Search the records below for "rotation" and copy every line it turns up in.
*** Opening of SUPPLIED DATA ***
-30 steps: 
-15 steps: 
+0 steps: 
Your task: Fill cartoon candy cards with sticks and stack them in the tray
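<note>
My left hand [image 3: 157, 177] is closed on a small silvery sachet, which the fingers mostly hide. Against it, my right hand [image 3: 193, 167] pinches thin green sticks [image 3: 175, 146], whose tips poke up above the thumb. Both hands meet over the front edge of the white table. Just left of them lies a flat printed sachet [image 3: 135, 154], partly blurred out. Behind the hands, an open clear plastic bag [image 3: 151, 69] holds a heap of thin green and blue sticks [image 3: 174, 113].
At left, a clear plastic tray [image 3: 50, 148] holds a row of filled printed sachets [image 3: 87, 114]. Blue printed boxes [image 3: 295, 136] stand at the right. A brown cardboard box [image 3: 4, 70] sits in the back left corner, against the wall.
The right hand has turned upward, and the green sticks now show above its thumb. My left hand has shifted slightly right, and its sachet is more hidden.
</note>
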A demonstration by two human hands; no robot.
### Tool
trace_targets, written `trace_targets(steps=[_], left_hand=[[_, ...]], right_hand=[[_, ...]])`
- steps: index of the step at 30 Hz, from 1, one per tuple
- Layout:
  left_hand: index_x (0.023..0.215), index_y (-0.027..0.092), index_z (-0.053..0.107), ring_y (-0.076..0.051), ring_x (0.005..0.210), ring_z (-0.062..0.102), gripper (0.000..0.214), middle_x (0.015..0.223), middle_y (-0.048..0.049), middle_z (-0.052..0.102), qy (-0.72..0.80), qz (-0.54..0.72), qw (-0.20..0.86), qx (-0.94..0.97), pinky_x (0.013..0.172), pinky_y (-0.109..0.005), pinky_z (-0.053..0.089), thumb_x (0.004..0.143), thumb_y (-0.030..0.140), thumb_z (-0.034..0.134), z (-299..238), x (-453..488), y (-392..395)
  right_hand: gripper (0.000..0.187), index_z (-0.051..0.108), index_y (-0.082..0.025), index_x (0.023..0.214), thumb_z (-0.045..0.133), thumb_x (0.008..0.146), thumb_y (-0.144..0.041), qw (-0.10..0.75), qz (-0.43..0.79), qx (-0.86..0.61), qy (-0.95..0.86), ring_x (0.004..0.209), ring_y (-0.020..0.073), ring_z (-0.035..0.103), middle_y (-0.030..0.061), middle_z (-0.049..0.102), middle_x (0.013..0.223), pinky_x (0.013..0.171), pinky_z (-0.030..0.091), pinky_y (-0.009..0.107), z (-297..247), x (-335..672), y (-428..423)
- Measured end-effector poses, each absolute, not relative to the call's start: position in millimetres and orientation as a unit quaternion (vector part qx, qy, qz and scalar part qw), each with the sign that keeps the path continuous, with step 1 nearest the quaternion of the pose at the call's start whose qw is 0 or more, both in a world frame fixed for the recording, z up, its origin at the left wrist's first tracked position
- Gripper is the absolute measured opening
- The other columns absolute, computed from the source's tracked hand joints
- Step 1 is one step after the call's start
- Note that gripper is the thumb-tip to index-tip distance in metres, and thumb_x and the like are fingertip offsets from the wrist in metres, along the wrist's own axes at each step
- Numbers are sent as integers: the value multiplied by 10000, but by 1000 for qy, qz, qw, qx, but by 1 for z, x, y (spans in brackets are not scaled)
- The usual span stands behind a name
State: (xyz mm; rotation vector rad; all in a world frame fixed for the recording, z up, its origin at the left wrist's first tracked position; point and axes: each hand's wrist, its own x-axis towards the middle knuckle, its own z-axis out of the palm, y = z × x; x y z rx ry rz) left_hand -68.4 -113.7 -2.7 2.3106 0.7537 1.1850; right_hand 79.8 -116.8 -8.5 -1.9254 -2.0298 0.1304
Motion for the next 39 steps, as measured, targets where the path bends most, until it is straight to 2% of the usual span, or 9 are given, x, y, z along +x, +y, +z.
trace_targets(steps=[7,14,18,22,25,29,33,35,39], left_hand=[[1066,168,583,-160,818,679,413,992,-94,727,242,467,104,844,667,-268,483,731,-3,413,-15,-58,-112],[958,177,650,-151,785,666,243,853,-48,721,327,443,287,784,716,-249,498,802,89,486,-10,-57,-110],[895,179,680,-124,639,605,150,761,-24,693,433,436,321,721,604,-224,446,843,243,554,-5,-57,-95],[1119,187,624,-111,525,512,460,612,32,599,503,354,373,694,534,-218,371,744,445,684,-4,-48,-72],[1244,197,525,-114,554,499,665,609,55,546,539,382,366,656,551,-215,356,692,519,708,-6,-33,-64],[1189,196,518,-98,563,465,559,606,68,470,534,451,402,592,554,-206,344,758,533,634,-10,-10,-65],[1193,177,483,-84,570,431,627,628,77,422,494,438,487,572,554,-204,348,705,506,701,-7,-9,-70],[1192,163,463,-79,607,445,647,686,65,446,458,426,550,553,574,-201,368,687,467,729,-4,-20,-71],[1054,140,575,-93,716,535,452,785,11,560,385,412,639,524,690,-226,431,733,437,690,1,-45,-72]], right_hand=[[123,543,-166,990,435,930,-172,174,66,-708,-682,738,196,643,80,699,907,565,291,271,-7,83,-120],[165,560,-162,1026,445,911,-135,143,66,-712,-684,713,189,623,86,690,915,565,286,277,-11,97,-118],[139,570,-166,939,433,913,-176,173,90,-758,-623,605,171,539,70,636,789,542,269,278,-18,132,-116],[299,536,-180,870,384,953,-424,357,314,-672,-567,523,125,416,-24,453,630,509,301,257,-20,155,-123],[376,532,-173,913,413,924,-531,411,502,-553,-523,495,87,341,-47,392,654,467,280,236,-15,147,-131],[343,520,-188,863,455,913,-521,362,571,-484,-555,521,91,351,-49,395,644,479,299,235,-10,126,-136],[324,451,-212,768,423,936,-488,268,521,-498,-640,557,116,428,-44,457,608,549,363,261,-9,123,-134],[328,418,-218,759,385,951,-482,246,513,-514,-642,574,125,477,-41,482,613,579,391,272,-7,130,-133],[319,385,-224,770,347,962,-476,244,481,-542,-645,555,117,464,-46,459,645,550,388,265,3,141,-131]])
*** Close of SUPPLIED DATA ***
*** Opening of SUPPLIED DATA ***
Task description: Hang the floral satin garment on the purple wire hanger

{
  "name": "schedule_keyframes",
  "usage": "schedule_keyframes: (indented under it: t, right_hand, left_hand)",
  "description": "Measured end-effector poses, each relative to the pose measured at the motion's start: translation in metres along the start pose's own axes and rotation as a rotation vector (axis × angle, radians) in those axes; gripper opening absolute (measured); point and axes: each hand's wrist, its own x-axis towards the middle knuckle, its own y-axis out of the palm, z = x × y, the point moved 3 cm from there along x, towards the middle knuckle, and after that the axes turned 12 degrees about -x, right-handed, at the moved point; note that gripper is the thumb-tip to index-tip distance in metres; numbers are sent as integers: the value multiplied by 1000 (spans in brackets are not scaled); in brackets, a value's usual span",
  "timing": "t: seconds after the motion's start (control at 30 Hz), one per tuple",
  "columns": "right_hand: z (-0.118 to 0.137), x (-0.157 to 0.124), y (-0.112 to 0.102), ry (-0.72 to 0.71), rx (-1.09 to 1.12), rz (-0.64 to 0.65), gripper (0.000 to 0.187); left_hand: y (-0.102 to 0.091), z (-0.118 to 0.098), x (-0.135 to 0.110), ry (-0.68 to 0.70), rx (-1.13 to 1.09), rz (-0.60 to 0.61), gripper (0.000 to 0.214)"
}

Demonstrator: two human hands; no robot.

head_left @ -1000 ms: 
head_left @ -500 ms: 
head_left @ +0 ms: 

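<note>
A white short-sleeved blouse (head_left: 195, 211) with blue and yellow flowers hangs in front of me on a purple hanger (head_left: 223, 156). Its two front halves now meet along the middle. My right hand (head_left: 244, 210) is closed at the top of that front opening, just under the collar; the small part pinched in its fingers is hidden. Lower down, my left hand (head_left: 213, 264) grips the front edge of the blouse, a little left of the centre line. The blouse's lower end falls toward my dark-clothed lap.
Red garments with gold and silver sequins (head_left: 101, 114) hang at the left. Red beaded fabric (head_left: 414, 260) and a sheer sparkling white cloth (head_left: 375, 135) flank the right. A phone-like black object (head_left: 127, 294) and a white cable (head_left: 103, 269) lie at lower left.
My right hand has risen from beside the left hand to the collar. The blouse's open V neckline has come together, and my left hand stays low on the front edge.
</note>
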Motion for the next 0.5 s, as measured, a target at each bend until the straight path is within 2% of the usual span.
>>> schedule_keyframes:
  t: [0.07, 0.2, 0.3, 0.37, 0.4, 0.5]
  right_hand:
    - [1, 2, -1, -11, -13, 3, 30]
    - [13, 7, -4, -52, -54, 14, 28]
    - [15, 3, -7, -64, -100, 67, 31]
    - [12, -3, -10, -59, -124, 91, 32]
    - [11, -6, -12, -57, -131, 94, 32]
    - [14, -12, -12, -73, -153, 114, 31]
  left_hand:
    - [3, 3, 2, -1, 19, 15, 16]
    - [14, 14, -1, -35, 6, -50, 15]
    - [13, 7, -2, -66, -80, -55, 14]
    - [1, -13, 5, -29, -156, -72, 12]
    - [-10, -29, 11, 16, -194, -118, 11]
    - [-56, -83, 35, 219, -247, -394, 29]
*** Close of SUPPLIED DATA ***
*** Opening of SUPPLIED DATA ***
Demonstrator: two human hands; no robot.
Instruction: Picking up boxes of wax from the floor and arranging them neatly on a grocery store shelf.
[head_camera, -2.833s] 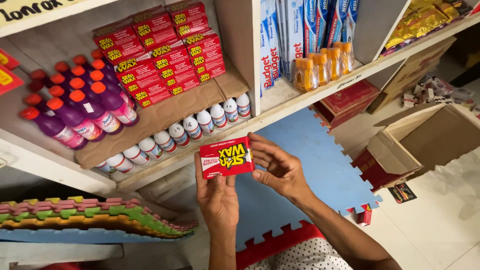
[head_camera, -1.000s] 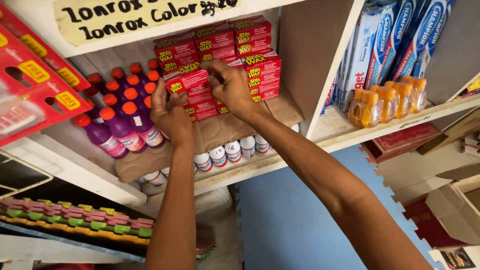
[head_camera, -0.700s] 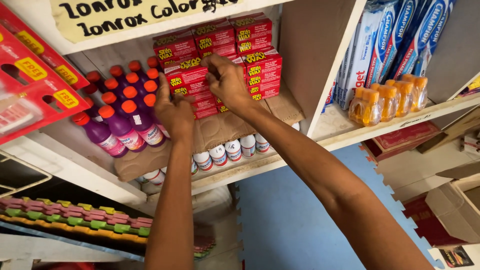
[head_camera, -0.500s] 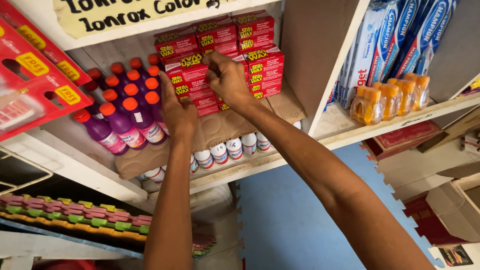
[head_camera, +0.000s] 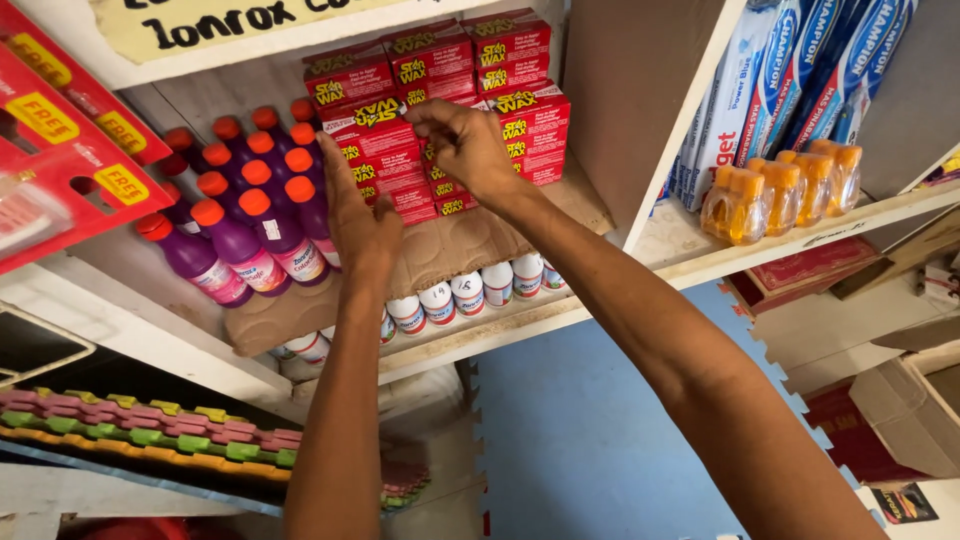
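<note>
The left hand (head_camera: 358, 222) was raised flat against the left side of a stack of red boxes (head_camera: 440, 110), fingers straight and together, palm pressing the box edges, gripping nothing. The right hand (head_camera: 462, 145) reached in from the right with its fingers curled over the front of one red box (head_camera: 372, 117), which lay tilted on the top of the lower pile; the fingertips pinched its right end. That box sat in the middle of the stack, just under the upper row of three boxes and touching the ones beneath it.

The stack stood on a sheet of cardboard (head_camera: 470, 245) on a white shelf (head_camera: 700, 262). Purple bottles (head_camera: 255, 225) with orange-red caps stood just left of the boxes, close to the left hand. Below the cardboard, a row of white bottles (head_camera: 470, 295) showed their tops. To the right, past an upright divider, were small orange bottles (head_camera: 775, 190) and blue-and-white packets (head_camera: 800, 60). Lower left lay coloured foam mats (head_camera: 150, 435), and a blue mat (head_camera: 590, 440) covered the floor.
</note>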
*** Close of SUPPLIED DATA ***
TASK RESPONSE:
State: (xyz mm; rotation vector rad; all in a world frame fixed for the recording, z up, its origin at the left wrist's first tracked position; point and axes: each hand's wrist, its own x-axis towards the middle knuckle, its own z-axis out of the palm, y = z × x; x y z rx ry rz) left_hand -68.4 -113.7 -2.7 2.3106 0.7537 1.1850; right_hand 79.8 -116.8 -8.5 -1.9254 -2.0298 0.1304
  "description": "Measured end-effector poses, each relative to the pose measured at the motion's start: translation in metres along the start pose's own axes and rotation as a rotation vector (axis × angle, radians) in those axes; gripper opening absolute (measured); point and axes: each hand's wrist, its own x-axis towards the middle knuckle, its own y-axis out of the palm, z = x × y, the point moved 3 cm from there along x, towards the middle knuckle, and after that the axes turned 12 degrees about -x, right-handed, at the moved point; note that gripper is the thumb-tip to index-tip distance in metres; numbers are sent as integers: the value multiplied by 1000 (spans in brackets are not scaled); in brackets, a value's usual span",

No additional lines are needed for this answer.